# WHAT IS REQUIRED
Return only the stretch of the material below that begins with the line containing "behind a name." and ends with the line containing "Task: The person", exactly; both of those lines belong to it.

# INFORMATION SUPPLIED
╔══

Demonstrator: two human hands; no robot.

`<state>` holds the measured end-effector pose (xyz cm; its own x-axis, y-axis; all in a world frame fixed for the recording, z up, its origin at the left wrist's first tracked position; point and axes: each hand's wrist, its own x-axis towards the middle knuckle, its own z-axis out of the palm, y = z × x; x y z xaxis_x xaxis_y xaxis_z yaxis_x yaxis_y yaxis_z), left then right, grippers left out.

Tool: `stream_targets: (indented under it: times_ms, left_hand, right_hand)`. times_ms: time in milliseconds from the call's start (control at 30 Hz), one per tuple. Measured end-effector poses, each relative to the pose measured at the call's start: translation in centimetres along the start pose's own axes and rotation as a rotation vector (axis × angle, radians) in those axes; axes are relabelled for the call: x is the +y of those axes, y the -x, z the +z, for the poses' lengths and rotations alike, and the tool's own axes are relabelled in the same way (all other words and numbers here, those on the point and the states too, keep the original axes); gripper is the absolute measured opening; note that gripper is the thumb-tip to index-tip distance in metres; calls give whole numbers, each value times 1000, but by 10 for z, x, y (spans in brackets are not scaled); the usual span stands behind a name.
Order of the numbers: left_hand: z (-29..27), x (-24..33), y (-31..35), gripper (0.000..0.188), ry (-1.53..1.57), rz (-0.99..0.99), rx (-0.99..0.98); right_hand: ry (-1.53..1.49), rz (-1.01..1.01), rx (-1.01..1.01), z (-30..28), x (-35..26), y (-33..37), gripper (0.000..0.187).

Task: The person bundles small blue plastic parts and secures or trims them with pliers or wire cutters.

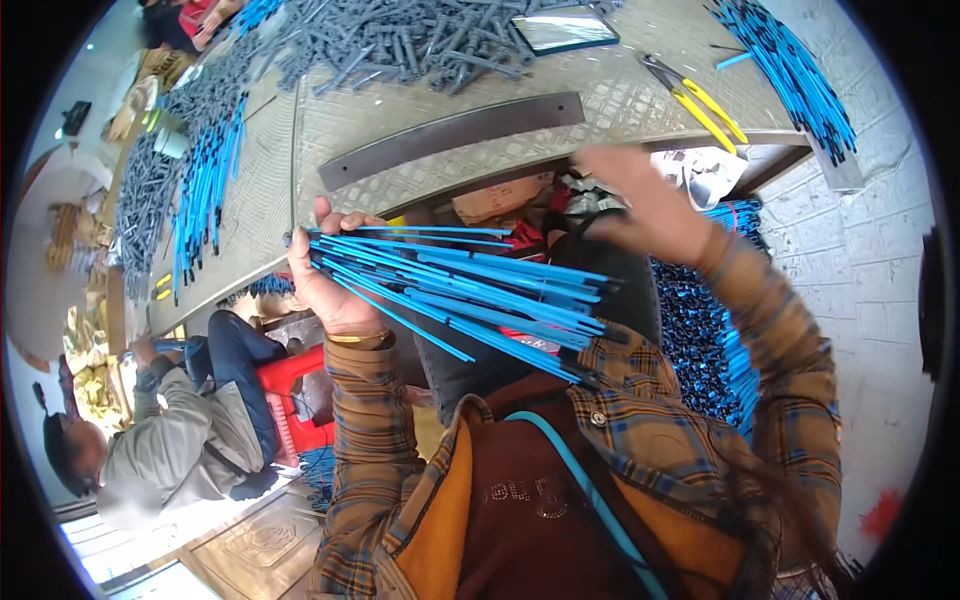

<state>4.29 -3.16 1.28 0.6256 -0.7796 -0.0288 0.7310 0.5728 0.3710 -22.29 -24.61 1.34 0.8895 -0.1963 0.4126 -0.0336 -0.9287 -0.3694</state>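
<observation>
A: How does the grip stand?

B: The left hand is closed round the gathered ends of the blue rods; these fan rightward before the body; the right hand, blurred beside the table, has thumb and fingers apart, nothing visible between them.

A: What could fail?

B: Slippage seems likeliest, caused by a slackened palm, since the rods are held at one end only; the splayed free ends might also catch on the jacket, or on one another.

A: And materials?

B: The rods look like smooth plastic, slim and straight, with black parts; the jacket is plaid cloth; beyond lies a flat, dark strip on the table's patterned top; farther out, yellow-handled pliers; then heaped grey plugs, elongated and apparently ridged.
</observation>
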Motion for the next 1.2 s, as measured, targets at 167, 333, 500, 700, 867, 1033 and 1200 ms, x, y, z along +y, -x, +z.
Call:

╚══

# SOLVED PROBLEM
Tool: `stream_targets: (indented under it: times_ms, left_hand, right_hand)`. times_ms: time in milliseconds from the call's start (control at 30 Hz), one per tuple. Measured end-effector poses, each relative to the pose measured at the call's start: translation in centimetres along the start pose's own axes and rotation as a rotation vector (axis × angle, radians) in those axes; axes are relabelled for the call: x is the +y of those axes, y the -x, z the +z, for the poses' lengths and rotations alike, and the tool's own axes are relabelled in the same way (all other words and numbers here, those on the point and the states too, keep the original axes); gripper is the absolute measured opening; note that gripper is the thumb-tip to index-tip distance in metres; calls give whole numbers, each value times 1000, but by 10 for z, x, y (spans in brackets are not scaled); the usual span stands behind a name.
Order of the numbers: left_hand: z (-29..27), x (-24..33), y (-31..35), gripper (0.000..0.188), ry (-1.53..1.57), rz (-0.99..0.99), rx (-0.99..0.98); right_hand: ry (-1.53..1.49), rz (-1.01..1.01), rx (-1.01..1.01), z (-30..28), x (-35..26), y (-33..37), gripper (0.000..0.187).

Task: The person bundles small blue plastic parts and secures or trims them with pliers or wire cutters.

This output is complete, so the exercise is closed.